Problem statement: Look through the data below and extract, unchanged, the lines from the one that contains "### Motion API" to the one that contains "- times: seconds", both included.

Data section:
-- Opening Marker --

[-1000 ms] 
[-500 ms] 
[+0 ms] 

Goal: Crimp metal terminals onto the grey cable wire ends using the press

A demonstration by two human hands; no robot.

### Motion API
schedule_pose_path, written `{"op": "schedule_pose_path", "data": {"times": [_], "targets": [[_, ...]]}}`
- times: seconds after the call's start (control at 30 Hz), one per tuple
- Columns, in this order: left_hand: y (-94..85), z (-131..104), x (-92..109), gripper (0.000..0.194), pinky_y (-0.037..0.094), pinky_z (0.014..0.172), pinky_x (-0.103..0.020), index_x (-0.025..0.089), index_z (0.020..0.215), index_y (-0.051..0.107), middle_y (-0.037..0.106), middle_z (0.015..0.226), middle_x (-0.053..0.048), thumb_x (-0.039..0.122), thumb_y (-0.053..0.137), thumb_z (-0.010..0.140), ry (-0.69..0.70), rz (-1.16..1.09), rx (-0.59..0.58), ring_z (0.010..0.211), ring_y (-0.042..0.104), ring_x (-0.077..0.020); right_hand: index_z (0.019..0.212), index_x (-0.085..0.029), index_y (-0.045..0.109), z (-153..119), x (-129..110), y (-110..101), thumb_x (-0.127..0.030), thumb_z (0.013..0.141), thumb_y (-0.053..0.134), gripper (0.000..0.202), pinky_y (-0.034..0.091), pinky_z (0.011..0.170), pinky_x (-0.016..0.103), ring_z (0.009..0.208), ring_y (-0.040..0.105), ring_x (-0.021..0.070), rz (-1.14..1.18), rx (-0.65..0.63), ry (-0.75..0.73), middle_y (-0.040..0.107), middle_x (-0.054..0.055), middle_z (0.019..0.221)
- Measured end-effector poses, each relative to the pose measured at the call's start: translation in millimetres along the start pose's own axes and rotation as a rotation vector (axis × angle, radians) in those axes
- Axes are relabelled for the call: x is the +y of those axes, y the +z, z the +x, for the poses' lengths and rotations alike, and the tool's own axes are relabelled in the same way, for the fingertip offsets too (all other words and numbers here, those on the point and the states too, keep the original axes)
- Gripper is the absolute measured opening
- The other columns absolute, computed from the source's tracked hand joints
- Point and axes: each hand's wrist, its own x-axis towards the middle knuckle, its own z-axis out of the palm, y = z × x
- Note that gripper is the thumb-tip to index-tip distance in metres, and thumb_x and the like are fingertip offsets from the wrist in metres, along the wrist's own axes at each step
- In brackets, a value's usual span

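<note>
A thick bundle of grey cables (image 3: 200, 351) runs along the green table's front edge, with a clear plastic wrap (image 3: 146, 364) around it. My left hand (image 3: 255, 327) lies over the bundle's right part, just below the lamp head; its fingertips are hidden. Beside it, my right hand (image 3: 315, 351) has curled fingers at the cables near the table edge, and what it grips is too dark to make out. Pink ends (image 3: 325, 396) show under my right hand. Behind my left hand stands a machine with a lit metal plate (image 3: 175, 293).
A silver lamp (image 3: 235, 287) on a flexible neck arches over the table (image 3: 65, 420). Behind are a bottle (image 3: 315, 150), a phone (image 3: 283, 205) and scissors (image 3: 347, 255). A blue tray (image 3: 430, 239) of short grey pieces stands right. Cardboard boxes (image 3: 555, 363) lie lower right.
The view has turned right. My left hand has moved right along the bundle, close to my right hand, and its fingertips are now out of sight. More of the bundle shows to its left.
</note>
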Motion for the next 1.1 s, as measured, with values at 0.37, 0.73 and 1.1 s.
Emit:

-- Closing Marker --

Task solution:
### Motion API
schedule_pose_path, written `{"op": "schedule_pose_path", "data": {"times": [_], "targets": [[_, ...]]}}`
- times: seconds after the call's start (control at 30 Hz), one per tuple

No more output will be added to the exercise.